Contractor Tip of the Month
It took some time for me to believe that. And I have a theory as to why it took so long. Many of us choose (subconsciously) not to have the nicer things in life, and it stems from one sentence we hear over and over again as we grow up. “I wouldn’t want to be like that!”
In 1974, at 9 years old, I began working summers and nights on a produce farm. It was steady, fun work, for 75 cents an hour. I couldn’t wait for the boss to call to say he needed me the next day. Especially when I knew that, if I never got called, I’d still have to work on my family’s farm without pay anyway!
I remember dad driving me to work. He’d often repeat advice: “Son, if you want to keep your job, you have to work just as hard when the boss isn’t watching as you do when he is right there next to you.”
My older brother told me that the people driving by the farm were watching us work the fields that were right along a busy road. He’d say “We better show them we’re good workers, they may want to hire us someday.” With the sound of the passing cars and the thought that my boss may be in the trees watching, I spent nine years on that produce farm working my tail off. This, along with always having cash I earned in my pocket, gave me a passion for working hard.
With nine kids in the family, things were tight growing up. Dad worked at a local plant and on our farm with all of us to make ends meet. Mom was a great help as she watched her spending closely. Garage sales were a favorite shopping place for clothes for us kids, and believing it was normal, we had no issues wearing second-hand clothes. Things must have been tough on mom and dad, but for me, with the cash I earned at the produce farm, I felt I was rich.

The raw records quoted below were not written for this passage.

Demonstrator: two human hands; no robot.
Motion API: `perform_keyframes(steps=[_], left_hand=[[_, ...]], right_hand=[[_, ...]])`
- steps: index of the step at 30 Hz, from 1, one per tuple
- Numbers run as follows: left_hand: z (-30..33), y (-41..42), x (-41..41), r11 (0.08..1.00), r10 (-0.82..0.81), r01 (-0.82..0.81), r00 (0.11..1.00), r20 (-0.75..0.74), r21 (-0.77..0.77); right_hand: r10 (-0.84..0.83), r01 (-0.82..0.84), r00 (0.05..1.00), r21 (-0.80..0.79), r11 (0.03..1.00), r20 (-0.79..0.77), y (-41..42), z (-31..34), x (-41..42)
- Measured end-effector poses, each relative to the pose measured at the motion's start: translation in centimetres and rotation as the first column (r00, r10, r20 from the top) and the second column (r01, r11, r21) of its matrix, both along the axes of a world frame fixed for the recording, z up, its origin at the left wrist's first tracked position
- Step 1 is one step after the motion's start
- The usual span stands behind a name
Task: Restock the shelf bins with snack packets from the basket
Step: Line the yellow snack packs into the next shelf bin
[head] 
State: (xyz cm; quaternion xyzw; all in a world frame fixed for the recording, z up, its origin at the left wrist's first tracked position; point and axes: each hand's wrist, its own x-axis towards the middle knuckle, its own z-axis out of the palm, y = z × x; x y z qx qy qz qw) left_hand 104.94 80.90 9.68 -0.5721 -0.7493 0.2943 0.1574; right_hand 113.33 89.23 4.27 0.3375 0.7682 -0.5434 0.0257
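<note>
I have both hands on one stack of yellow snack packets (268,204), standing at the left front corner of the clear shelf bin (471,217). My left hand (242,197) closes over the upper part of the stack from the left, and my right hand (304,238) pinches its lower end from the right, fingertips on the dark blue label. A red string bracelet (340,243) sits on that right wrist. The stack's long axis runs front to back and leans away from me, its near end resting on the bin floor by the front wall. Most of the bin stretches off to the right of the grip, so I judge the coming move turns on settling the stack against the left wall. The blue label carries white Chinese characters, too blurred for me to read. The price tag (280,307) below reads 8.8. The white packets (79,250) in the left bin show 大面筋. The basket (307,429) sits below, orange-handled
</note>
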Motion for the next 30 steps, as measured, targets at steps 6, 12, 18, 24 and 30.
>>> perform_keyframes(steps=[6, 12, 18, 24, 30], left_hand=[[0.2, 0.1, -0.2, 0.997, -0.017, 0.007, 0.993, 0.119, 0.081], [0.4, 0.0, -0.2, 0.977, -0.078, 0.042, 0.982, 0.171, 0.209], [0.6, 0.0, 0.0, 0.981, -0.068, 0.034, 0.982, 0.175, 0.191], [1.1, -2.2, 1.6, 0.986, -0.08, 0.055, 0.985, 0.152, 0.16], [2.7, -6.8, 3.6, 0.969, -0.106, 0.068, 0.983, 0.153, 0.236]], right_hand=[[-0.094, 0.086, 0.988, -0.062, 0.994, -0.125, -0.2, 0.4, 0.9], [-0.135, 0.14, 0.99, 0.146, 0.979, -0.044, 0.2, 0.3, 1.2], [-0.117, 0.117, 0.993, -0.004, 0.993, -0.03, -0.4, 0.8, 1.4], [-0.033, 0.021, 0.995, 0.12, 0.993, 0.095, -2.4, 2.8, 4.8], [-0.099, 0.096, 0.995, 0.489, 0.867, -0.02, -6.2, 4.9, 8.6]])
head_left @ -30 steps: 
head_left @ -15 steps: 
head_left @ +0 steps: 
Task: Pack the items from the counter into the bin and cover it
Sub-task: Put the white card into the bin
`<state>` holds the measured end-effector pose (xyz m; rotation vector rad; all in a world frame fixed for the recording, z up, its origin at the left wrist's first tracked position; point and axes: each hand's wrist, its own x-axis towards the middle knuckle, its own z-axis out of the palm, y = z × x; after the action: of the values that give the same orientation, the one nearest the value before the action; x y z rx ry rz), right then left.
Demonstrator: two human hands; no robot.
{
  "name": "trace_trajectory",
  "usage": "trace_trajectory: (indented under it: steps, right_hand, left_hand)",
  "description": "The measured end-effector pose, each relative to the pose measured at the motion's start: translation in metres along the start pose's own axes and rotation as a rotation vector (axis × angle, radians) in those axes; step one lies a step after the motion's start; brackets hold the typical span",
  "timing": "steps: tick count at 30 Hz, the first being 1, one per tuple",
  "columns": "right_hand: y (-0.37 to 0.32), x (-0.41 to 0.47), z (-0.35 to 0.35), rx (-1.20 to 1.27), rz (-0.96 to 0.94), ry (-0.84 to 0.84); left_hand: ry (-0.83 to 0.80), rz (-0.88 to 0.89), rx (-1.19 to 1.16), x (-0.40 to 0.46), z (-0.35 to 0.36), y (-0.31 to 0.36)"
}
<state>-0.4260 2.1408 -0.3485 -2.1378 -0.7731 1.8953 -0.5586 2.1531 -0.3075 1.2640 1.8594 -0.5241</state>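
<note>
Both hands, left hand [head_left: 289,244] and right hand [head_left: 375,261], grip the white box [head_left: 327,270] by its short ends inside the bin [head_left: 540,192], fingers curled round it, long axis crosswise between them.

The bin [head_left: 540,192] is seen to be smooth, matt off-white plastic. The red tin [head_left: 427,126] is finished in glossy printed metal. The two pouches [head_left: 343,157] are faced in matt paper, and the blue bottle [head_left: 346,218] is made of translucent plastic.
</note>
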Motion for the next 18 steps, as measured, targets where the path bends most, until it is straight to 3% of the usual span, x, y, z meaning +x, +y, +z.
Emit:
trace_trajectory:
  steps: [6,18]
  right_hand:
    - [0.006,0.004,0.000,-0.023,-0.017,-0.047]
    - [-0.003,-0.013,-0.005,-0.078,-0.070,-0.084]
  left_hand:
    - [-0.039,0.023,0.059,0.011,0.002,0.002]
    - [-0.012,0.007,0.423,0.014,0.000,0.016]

School was where I first heard kids talk about reasons to never want the nicer things in life. That’s where that one sentence took a foothold, “I wouldn’t want to be like that!” We’d see someone with a nice car and say, “I would not want that car, because I wouldn’t want to have to clean it every day.” A big house was something we never wanted as we would have to walk from one end to the other to get something, and who wants to do that? Nice boats were out of the question, as the muddy river near us would just stain the bottom of it. And, everyone knows all the members of the country club were snobs, so we vowed to never be a member as those people may turn us into snobs, too. All this negative chatter we experienced as kids had us subconsciously talking ourselves out of rewarding ourselves in the future.
Shortly after high school, I started my first business. Working hard paid nice dividends, and I had a few thousand extra dollars that seemed like a million or more at the time. But it wasn’t long until I began to feel guilty, believing that I never deserved the things I was now able to buy. In fact, I bought a Mercedes convertible that I had always wanted a few years back. Can you believe that I never drove around town for fear of what the town would think about me driving a car like that? After leaving that nice car sit in the garage for years, I eventually sold it.

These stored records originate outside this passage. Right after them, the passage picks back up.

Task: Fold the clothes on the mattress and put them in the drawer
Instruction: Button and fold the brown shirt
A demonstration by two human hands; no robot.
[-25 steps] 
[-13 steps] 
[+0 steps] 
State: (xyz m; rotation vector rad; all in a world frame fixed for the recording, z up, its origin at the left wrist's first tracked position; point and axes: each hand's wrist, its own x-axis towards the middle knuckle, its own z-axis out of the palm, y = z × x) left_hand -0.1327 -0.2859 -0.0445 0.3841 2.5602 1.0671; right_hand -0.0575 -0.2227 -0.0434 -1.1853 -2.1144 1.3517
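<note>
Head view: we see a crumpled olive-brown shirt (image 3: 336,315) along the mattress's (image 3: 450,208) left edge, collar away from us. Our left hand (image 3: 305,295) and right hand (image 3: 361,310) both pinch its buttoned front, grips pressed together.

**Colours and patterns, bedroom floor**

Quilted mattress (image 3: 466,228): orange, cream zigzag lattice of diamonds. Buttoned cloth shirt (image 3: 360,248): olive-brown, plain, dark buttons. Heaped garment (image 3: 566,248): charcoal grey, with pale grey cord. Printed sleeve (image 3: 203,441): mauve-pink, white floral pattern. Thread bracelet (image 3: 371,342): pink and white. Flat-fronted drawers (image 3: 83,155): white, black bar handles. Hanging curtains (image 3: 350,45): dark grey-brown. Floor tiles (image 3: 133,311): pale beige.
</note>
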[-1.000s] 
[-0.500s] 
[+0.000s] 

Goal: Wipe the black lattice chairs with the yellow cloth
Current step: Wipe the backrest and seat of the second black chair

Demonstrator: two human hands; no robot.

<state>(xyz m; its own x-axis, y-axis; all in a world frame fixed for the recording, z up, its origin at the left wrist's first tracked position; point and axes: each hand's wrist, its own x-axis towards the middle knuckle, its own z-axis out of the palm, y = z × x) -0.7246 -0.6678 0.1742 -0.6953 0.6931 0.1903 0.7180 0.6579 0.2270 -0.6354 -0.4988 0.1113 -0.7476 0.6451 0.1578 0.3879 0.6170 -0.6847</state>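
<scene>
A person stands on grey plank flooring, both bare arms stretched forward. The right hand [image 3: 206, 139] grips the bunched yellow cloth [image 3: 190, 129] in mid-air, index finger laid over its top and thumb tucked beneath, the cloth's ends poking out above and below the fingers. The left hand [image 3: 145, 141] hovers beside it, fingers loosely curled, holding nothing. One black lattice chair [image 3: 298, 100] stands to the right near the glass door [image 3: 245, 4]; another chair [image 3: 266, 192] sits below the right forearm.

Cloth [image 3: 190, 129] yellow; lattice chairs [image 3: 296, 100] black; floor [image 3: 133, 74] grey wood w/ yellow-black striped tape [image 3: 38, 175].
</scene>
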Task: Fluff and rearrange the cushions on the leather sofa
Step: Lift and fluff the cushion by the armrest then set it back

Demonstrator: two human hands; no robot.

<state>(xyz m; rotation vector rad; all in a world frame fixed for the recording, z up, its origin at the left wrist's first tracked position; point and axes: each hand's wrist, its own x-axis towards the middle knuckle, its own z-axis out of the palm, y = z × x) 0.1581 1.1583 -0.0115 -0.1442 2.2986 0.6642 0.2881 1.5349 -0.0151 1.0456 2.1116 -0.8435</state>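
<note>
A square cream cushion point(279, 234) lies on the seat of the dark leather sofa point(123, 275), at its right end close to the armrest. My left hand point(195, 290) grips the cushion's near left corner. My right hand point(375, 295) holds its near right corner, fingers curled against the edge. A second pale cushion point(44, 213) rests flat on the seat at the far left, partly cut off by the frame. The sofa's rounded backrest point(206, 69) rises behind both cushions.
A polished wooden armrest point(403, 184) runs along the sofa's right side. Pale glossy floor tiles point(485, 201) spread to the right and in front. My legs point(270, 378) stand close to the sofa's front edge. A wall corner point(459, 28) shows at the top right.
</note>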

Like me, many of you have struggled to get through the last few years. It is hard to explain the feeling that you just got set back 20 years of your work life, virtually overnight. Still, I believe you have to keep digging and digging, working hard even when no one is watching. You’ll get knocked down a time or two. Just dust yourself off and get back on the horse. By working hard (and also working smart), you should someday, again, be rewarded. And, after all the blood, sweat and tears, when you receive the rewards, know that you earned it and deserve it. We are not kids anymore; there is no dishonor in working hard to get ahead and no shame in enjoying the fruits of your labor.

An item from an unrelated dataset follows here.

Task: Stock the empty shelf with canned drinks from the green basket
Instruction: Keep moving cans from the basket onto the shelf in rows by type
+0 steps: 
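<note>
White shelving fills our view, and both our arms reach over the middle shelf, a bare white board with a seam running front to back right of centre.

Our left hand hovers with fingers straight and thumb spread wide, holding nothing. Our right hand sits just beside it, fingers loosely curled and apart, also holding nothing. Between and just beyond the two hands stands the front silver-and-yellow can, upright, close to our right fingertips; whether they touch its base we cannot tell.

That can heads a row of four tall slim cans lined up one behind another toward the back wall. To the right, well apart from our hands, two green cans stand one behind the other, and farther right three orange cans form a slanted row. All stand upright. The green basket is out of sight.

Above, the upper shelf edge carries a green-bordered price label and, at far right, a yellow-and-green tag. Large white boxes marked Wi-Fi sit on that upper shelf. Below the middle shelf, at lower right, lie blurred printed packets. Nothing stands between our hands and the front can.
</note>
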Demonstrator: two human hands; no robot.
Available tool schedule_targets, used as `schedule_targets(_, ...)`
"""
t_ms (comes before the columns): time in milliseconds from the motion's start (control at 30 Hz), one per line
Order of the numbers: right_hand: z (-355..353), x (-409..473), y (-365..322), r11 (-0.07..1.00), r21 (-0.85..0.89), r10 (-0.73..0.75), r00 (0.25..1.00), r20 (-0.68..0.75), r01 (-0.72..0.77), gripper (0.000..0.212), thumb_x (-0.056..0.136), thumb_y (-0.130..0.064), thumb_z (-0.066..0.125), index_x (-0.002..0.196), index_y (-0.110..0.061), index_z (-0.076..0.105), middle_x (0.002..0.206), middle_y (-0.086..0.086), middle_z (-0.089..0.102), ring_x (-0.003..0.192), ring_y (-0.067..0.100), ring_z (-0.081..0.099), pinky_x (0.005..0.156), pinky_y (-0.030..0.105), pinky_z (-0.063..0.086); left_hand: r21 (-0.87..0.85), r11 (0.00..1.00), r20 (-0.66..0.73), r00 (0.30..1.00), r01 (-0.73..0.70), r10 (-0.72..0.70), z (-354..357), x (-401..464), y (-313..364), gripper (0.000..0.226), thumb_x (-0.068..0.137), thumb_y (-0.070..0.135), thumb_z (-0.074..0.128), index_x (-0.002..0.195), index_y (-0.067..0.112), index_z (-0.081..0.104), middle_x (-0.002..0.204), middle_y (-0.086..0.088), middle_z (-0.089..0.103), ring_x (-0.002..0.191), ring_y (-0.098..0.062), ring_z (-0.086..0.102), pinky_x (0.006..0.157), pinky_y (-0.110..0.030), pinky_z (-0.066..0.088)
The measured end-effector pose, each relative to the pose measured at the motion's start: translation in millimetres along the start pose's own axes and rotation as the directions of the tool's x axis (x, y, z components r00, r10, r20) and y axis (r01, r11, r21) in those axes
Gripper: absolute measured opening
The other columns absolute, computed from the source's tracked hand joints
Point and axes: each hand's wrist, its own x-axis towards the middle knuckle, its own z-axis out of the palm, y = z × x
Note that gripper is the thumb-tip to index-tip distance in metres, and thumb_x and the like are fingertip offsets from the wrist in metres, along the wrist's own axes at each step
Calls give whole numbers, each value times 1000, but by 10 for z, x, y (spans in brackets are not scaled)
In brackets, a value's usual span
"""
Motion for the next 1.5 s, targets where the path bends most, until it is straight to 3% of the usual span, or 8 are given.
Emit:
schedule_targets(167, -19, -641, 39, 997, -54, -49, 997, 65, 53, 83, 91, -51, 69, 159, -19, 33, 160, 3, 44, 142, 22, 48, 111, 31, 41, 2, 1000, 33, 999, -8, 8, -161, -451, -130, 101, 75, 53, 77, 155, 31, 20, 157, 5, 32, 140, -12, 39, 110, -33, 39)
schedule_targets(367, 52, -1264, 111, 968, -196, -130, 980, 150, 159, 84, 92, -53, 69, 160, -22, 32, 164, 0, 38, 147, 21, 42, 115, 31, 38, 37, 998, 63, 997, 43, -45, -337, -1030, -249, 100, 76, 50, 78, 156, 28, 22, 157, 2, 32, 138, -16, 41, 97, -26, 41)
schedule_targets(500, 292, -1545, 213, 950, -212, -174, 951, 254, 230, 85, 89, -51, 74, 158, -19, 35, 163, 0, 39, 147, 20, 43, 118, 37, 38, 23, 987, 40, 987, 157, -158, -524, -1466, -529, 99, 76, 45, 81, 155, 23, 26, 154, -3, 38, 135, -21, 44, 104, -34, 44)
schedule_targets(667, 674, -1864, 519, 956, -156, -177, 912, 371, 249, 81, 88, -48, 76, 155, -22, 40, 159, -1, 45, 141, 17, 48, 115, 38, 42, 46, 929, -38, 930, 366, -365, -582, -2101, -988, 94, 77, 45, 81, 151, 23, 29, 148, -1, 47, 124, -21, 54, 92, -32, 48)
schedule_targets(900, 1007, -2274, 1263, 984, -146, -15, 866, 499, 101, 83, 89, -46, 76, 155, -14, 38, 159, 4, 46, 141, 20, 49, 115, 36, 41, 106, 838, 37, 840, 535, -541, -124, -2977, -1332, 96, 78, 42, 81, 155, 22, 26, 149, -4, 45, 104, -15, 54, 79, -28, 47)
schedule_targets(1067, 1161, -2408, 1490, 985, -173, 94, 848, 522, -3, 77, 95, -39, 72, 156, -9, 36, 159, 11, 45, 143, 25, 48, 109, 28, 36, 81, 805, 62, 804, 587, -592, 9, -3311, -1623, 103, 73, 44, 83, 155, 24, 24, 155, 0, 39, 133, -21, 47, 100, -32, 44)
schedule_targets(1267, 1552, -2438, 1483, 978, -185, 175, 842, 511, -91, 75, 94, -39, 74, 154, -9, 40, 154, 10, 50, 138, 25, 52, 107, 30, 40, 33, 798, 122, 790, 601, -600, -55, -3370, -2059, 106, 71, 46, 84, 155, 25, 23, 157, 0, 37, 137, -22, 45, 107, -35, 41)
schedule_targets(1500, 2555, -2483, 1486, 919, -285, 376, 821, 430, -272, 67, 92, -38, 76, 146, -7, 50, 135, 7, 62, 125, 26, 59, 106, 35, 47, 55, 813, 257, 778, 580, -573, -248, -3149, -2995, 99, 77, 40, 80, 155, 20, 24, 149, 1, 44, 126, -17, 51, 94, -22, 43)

I have never regretted learning to work hard at a young age and knowing the value of a dollar. Perhaps our hardest job now is to keep these values alive in teaching the next generation those same traits, so we don’t continue to add to the entitlement philosophy that has our country in quite a turmoil. So, I still say, if you work hard, you deserve what you get in return, and I hope that we aren’t too late teaching the next generation the truth about that.